Se
Rui Rio foi apanhado por uma pergunta pertinente e cometeu o erro de abrir
portas à normalização do Chega, Miguel Albuquerque produziu um discurso
reflectido de poder que legitima o populismo radical da direita no arco da governação.
Manuel Carvalho | Público |
editorial
É
oficial: o PSD, ou pelo menos uma parte dele, está pronto para destruir os seus
pergaminhos democráticos e liberais. Ao dizer que o partido estava aberto a
conversações com o Chega se
o partido de André Ventura adoptar uma “posição mais moderada”, Rui Rio
admitiu renunciá-los. E ao comparar o discurso de um partido que admite a
castração química, exclui a emigração ou estimula os discursos populistas,
demagógicos e excludentes contra as minorias com o CDS do pós-25 de Abril, o
chefe do partido na Madeira assumiu a renúncia por inteiro. Para Miguel
Albuquerque, um PSD preso aos seus valores de origem está condenado a fazer o
papel de “idiota útil” da esquerda. Para
Miguel Albuquerque, o PSD deve vender a pele ao diabo para liderar um saco
de gatos onde entram democratas e xenófobos, liberais e populistas, europeístas
e nacionalistas. Desde que lhe garanta o poder, claro.
Se
Rui Rio foi apanhado por uma pergunta pertinente e cometeu o erro de abrir
portas à normalização do Chega, Miguel Albuquerque produziu um discurso
reflectido de poder que legitima o populismo
radical da direita no arco da governação. Rio estendeu o tapete da
respeitabilidade a André Ventura e ajudou-o a ganhar músculo no eleitorado
conservador e democrático. Ao comparar o Chega com o CDS depois de 1975,
Albuquerque tenta criar a ideia de que o discurso odiento de Ventura não é
real, mas apenas uma invenção da esquerda destinada a dividir a direita. O PSD
terá desistido de acreditar que no futuro próximo não haverá alternativa ao PS sem
a mãozinha de Ventura?
Tudo
isto se torna mais preocupante porque há linhas de pensamento na actual
liderança do PSD que não escondem uma clara simpatia por uma democracia
musculada que se aproxima do que a família política do Chega faz na
Hungria ou na Polónia — por exemplo a contestação às magistraturas, ao
jornalismo independente ou à desconfiança no parlamentarismo. É por isso que
quando analistas como
João Miguel Tavares vislumbraram um futuro com o PSD e o Chega de mãos
dadas poucos se espantaram.

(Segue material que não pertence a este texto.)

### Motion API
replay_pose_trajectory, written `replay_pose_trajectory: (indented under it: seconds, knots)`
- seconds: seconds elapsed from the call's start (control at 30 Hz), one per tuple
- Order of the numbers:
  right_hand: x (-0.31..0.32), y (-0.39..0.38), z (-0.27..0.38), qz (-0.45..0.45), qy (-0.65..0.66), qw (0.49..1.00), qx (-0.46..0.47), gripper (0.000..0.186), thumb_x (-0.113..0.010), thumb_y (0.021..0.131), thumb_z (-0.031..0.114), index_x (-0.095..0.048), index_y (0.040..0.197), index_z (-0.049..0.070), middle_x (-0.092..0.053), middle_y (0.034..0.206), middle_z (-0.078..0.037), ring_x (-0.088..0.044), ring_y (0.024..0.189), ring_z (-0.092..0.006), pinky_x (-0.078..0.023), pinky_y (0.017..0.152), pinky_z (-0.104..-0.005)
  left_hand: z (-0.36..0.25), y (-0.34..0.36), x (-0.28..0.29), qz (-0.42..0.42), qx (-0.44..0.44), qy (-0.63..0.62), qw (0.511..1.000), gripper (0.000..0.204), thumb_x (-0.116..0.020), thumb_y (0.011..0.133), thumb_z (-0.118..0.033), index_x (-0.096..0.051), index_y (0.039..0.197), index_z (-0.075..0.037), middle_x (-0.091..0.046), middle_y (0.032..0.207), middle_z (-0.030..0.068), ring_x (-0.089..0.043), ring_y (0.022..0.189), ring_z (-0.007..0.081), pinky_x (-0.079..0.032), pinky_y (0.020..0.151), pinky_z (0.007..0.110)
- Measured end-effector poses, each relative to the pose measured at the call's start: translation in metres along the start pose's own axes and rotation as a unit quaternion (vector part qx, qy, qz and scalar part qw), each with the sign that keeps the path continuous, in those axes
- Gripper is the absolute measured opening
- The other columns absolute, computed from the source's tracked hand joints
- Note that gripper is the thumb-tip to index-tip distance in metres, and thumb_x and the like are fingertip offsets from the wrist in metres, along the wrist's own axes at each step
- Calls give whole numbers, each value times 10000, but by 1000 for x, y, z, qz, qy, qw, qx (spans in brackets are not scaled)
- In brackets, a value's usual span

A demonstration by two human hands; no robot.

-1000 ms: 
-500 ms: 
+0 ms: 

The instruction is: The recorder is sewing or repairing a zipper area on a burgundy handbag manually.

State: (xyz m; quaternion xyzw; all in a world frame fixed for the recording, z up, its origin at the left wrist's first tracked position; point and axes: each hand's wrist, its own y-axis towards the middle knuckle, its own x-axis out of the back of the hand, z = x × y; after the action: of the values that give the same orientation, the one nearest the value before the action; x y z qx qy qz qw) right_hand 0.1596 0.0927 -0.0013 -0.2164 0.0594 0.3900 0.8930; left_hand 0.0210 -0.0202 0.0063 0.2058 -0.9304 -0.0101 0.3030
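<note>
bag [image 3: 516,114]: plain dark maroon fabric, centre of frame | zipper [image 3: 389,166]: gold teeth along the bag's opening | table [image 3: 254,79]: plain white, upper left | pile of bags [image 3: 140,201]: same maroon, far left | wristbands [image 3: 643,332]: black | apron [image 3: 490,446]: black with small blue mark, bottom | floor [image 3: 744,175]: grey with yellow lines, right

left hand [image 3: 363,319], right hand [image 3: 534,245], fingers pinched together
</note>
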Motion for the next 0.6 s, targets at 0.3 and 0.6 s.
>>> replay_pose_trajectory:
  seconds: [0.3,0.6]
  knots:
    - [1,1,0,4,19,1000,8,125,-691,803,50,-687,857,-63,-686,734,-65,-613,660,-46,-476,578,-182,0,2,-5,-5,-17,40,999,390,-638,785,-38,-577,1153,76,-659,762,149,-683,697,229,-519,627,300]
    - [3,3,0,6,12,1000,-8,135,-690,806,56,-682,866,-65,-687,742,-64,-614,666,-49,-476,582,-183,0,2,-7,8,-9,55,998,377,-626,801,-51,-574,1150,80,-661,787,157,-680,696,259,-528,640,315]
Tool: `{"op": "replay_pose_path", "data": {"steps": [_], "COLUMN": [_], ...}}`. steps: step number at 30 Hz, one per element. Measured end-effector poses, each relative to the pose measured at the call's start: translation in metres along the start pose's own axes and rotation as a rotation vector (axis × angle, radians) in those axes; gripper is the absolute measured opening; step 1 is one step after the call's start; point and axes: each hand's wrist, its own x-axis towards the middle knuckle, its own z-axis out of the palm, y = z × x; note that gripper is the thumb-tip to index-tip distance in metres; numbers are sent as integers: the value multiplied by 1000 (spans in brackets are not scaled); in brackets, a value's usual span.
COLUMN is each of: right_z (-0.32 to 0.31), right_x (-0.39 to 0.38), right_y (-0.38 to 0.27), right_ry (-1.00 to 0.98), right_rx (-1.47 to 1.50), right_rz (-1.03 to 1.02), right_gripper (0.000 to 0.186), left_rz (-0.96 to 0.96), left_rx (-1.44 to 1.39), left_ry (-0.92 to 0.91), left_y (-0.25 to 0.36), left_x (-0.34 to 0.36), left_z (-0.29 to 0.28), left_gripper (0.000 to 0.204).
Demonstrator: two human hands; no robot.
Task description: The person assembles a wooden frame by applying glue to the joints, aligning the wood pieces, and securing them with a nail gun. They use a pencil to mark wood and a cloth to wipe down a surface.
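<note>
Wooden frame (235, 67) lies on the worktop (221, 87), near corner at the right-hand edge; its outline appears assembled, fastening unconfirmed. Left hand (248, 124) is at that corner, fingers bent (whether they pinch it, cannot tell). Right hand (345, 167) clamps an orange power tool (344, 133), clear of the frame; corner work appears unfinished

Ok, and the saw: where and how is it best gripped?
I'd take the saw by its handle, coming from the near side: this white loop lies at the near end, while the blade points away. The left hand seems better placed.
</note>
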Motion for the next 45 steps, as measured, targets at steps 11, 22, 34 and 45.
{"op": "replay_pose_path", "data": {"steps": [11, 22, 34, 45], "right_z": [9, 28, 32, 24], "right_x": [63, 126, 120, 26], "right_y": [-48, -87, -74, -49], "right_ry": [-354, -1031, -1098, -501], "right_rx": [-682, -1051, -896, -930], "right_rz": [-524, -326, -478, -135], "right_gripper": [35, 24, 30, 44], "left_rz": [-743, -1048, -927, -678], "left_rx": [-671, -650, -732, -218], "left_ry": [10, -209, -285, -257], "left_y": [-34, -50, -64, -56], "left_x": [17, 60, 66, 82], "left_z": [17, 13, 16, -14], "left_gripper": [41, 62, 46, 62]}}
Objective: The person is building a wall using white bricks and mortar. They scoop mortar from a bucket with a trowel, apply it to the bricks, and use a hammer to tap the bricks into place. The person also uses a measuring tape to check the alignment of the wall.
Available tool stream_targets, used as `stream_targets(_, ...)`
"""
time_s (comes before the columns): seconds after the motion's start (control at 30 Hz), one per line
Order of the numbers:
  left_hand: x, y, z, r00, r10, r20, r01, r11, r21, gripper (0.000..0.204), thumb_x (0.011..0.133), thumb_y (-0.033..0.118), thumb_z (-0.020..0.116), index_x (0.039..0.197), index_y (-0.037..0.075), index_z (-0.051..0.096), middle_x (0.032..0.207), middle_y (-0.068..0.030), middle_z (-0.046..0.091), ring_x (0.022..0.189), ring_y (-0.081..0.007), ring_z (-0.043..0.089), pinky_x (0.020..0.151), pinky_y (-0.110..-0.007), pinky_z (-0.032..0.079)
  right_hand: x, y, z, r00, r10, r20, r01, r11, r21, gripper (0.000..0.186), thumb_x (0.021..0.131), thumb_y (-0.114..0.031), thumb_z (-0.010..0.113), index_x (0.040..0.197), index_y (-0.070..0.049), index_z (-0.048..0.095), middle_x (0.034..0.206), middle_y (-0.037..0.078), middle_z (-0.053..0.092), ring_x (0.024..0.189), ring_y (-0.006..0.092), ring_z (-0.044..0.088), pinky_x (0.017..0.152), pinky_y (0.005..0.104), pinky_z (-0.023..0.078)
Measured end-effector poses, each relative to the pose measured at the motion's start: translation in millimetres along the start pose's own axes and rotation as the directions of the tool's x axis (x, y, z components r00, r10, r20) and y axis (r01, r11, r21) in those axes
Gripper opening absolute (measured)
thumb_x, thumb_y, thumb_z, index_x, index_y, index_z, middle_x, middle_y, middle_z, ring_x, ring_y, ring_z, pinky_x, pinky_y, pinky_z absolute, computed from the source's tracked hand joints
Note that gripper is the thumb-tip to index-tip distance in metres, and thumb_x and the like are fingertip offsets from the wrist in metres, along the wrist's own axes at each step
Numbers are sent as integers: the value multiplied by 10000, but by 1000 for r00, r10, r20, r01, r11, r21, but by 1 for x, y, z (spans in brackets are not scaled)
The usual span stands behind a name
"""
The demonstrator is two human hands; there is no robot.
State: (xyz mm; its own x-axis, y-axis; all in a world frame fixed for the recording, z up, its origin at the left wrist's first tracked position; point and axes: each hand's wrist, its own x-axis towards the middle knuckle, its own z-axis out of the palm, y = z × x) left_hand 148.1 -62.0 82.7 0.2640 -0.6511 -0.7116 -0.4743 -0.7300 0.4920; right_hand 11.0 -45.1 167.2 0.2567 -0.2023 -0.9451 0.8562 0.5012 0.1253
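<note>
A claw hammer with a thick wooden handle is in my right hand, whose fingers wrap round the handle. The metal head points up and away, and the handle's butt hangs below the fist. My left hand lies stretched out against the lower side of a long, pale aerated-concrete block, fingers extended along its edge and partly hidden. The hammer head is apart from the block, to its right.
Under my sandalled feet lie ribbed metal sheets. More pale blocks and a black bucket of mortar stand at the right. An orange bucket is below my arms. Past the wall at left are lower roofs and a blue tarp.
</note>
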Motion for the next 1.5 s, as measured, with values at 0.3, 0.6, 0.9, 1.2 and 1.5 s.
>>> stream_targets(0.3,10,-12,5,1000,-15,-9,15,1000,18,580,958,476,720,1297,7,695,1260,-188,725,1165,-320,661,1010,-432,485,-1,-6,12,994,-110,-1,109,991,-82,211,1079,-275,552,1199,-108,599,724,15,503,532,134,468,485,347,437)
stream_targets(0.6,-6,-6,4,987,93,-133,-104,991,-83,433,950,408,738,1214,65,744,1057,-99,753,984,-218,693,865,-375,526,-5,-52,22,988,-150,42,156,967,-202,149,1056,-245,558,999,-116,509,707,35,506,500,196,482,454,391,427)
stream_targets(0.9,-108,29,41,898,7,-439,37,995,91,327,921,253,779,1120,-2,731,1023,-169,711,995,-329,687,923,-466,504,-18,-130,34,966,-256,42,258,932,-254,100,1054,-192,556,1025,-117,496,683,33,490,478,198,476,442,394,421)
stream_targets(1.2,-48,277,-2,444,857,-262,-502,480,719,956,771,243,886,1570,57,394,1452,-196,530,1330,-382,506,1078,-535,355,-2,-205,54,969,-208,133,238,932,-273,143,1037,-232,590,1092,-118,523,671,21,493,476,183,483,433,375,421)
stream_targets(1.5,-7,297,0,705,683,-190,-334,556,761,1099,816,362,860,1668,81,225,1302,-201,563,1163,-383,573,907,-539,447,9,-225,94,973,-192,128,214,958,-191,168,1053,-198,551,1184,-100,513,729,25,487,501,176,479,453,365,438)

No momento em que o país precisa de um bloco de
poder alternativo sólido e credível, o PSD parece querer desistir de si
próprio, transforma-se numa entidade calculista e desalmada e confronta-nos com
a possibilidade de se aliar a uma excrescência da democracia.
Era
bom que Rui Rio e o PSD nos sossegassem sobre este receio. Até para o seu
próprio bem: um PSD que admite usar o Chega como muleta vai desbaratar o
essencial do parco capital eleitoral que ainda lhe resta.